Dass es mit dem Nachfolger nun doch etwas länger gedauert hat, hat neben der emsigen weiteren Live-Tätigkeit Dorian Concepts nicht zuletzt mit einem stilistischen Richtungswechsel zu tun. Die zwölf neuen Stücke des soeben auf dem renommierten Londoner Label Ninja Tune erschienenen Albums „Joined Ends“ sind zum einen weniger hektisch ausgefallen, um mit immer beseelten und gelegentlich angejazzten Akkorden am Wurlitzer Electric Piano stattdessen für ein Mehr an Wärme zu sorgen. Zum anderen verabschiedet sich Dorian Concept für lieblich-zarte (Glocken-)Melodien sowie den Ohren schmeichelnde, flächig verwaschene Ambient-Sounds aus dem Club, um eine betont hübsche Herbst-Winter-Platte für Zuhause zu reichen.

Tournee als Trio

Sanftes Gruppengesumme, beschwingte Handclaps, als Fundament immer wichtige Bassläufe und eine grundsätzliche Neigung zur Melodieseligkeit bestimmen die Nummern. Bei „Draft Culture“ kehrt für einen Moment der Clubsound zurück, der später mit den Reglern nach unten nur mehr als durch die Eingangstür pumpender Nachhall erkennbar bleibt. Das auch als (unbegründete) Eigenkritik lesbare „Tried (Now Tired)“ wiederum kommt am Ende als klug komponierte und dramaturgisch gewitzte Akkord-Meditation daher.

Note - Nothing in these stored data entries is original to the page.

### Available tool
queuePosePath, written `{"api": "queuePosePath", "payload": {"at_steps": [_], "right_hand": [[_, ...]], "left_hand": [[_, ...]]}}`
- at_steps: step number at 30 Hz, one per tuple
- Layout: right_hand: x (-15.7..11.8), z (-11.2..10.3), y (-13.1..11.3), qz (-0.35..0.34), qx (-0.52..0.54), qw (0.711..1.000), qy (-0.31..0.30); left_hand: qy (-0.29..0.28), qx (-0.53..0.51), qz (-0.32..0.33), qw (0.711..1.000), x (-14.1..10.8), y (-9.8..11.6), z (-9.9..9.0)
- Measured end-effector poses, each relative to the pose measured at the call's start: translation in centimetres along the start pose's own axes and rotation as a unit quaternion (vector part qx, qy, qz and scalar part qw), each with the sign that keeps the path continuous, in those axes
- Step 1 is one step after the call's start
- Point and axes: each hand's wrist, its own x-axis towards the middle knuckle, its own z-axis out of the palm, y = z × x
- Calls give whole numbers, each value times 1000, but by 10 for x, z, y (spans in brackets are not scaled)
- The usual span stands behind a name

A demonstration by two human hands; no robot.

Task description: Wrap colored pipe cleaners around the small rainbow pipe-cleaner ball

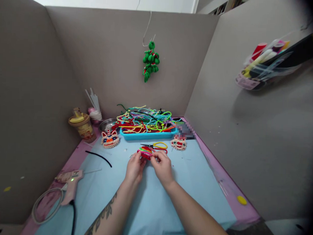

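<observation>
Both of my hands meet over the middle of the blue-covered table. Between them is a small red piece with pink, yellow and green strands (146, 152), which looks made of fuzzy craft stems. My left hand (134, 167) grips its left side with closed fingers. On the right side, my right hand (162, 165) pinches it between thumb and fingers. Just beyond lie scissors (160, 145) with yellow and red handles, their blades pointing left. My fingers hide part of the piece and of the red handle.
Behind the scissors stands a blue tray (148, 136) heaped with colourful craft stems. Animal-face pieces lie at left (110, 139) and right (178, 143). A pink glue gun (72, 188) with its cord and a black stem (98, 157) are on the left. Grey panels enclose the table.
</observation>
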Motion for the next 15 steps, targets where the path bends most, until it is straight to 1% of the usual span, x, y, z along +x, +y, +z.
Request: {"api": "queuePosePath", "payload": {"at_steps": [8,12,15], "right_hand": [[-1,6,4,51,36,998,6],[-2,7,2,44,41,998,5],[-3,7,-3,32,45,998,6]], "left_hand": [[-8,-49,6,999,1,1,1],[-5,-51,4,999,2,0,1],[-22,-45,-11,999,2,-2,1]]}}
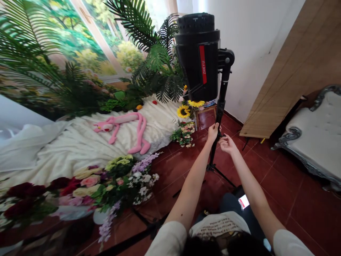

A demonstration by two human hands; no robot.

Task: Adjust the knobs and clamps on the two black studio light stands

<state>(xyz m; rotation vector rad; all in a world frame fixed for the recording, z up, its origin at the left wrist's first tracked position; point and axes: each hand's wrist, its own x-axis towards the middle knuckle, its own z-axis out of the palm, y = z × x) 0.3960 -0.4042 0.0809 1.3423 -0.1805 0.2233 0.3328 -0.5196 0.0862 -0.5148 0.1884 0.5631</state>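
Observation:
A black studio light [197, 60] with a red ZHEYU label sits at the top of a black light stand [220, 106], tilted slightly in view. My left hand [212, 133] is wrapped round the stand's pole below the light. Just right of it, my right hand [227, 144] has its fingers curled in at a small dark knob [221, 136] on the pole. The fingertips partly cover that knob. Lower down, the stand's legs [223, 176] spread over the red tiles.
Left of me, a cream-draped platform [66, 142] bears a pink plush toy [141, 131]. Artificial flowers [90, 181] line its front, with palm leaves [138, 28] behind. A tufted sofa [317, 131] and a bamboo blind [277, 85] stand right. A lit phone [244, 202] lies by my leg.

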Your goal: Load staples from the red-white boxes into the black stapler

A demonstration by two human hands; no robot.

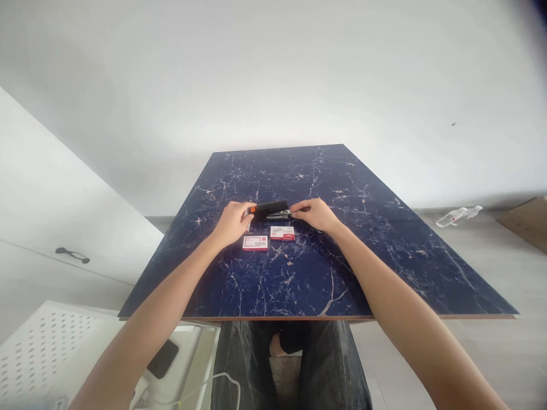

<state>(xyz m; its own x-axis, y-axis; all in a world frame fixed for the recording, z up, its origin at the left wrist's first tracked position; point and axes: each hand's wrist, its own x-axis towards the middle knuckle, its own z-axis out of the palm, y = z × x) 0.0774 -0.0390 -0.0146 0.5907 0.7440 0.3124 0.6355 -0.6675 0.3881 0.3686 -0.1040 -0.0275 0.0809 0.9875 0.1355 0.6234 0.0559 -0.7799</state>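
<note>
A black stapler point(273, 207) with an orange part at its left end lies across the middle of the dark blue table. Its top is raised, and the silvery metal inside shows. My left hand point(233, 223) is closed around the orange end. At the opposite end, the fingers of my right hand point(317, 214) pinch the metal part; whether a staple strip is between them is too small to tell. Just nearer to me lie two small white-and-red staple boxes, the left box point(255, 243) and the right box point(282, 233), both flat and close together.
The marble-patterned table point(290, 285) ends in front of my legs. Behind it rises a white wall point(273, 74). A white cabinet point(64, 199) with a dark handle stands left. Clear plastic bottles point(458, 216) lie on the floor at right. A dark phone-like object point(163, 359) rests at lower left.
</note>
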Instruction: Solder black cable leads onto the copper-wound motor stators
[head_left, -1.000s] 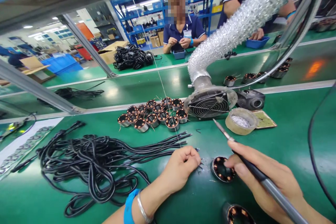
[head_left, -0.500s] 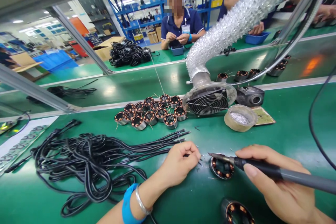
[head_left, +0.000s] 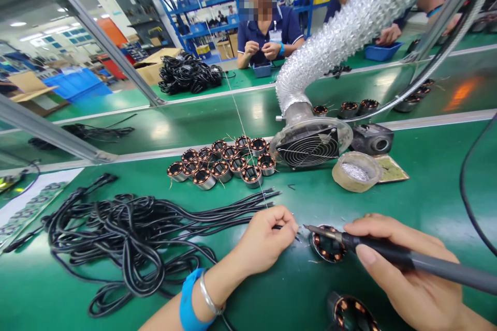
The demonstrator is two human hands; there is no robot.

Für seine am Sonntag in Hamburg startende Tour, die ihn auch nach London, Paris und New York führen wird, hat Dorian Concept das Prinzip der Einmannshow übrigens über Bord geworfen. Mit seinen alten (Label-)Freunden Clemens Bacher und Paul Movahedi alias Cid Rim und The Clonious regiert dafür Spielfreude im Trio-Line-up. Das klingt hervorragend. Und zeitigt einen weiteren Höhepunkt in einem erfreulichen österreichischen Popjahr 2014.